Pride of service recipients (luxury in receiving service)
The existence of a culture of luxury in some recipients of services regardless of receiving quality services was another reason for the existence of informal payments in the Iranian health system. A culture called "competition" culture, which makes people in Iran refer to the famous doctors of the city, who are even famous for receiving informal payments, in order to show off their pride and power, and even voluntarily pay more money outside the defined framework.
“Unfortunately, there is this culture of competition in our country. We had a relative whose wife wanted to give birth to a child in the famous hospital of the city and by a very famous doctor. He himself knew that the doctor would take under the table payments too much, but because his wife had said that I must go to that doctor, he had to take her there and had to pay a lot of money as well. (D-7)”
Pride of service providers (merit in providing services)
There is a culture of merit among health system providers in order to increase the value of services and show the quality of services provided by them, which leads to receiving informal payments from the clients.
“Another problem is that many of our doctors take bribes to attract customers. You may say what do I mean? I will explain. You see, some of our doctors, many of whom are professors, open their offices in luxurious and expensive places in the city and then try to say that our work is very good and that we are skilled so you have to stay in waiting list and if you want to operate, you have to go to a private hospital. There, you have to pay some money to the hospital and also I get a certain amount of money for the operation (P-11).”
Lack of attention to ethical-religious issues by both providers and recipients of services
Considering the religious conditions of Iran and the fact that many religious authorities have forbidden receiving informal payments by doctors, this issue was reflected in the findings of the present study.
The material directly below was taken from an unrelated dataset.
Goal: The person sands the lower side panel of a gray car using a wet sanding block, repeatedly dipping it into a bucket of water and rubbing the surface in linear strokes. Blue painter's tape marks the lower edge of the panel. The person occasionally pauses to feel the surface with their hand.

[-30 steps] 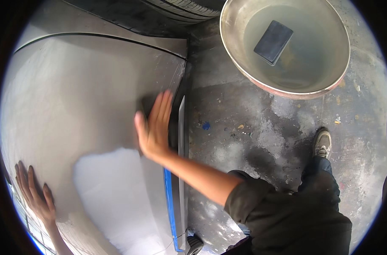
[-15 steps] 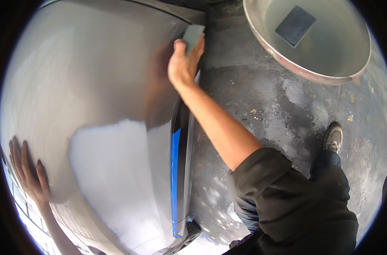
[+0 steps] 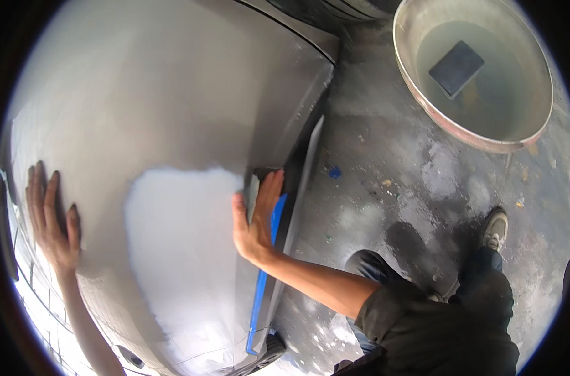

According to some providers, due to the weak religious beliefs that exist in some providers and lack of adherence to religious principles, they easily receive informal payments. One of the providers stated:
“In my opinion, if a doctor has a basic belief, he will not do it. If a doctor has a religious basis, from a religious point of view, he/she does not do this, but if they do not have a belief, they do so easily. Some of the worst kinds, in my opinion, are those who accept morality and religious issues but justify themselves and justification is something that I, as a physician, may inadvertently have the same justification for the next ten years and think that I am doing my work and it is not wrong, but when I go back and look from the outside, I see that it is informal payment”. (A-5).
Insufficient attention to teaching professional ethics at universities and the workplace
According to the providers, lack of training or poor ethics training in medical courses at university, and choosing the wrong role models by physicians are one of the main reasons for receiving informal payments.
“So far, I have not heard anything from any professor about whether to take informal payments or not, but we have heard this many times that the tariffs and fees of a doctor are low, and most of us look at the performance of those professors, professors or anyone else have a different perspective. Someone takes a teacher as a role model and treats like them. (A-6)”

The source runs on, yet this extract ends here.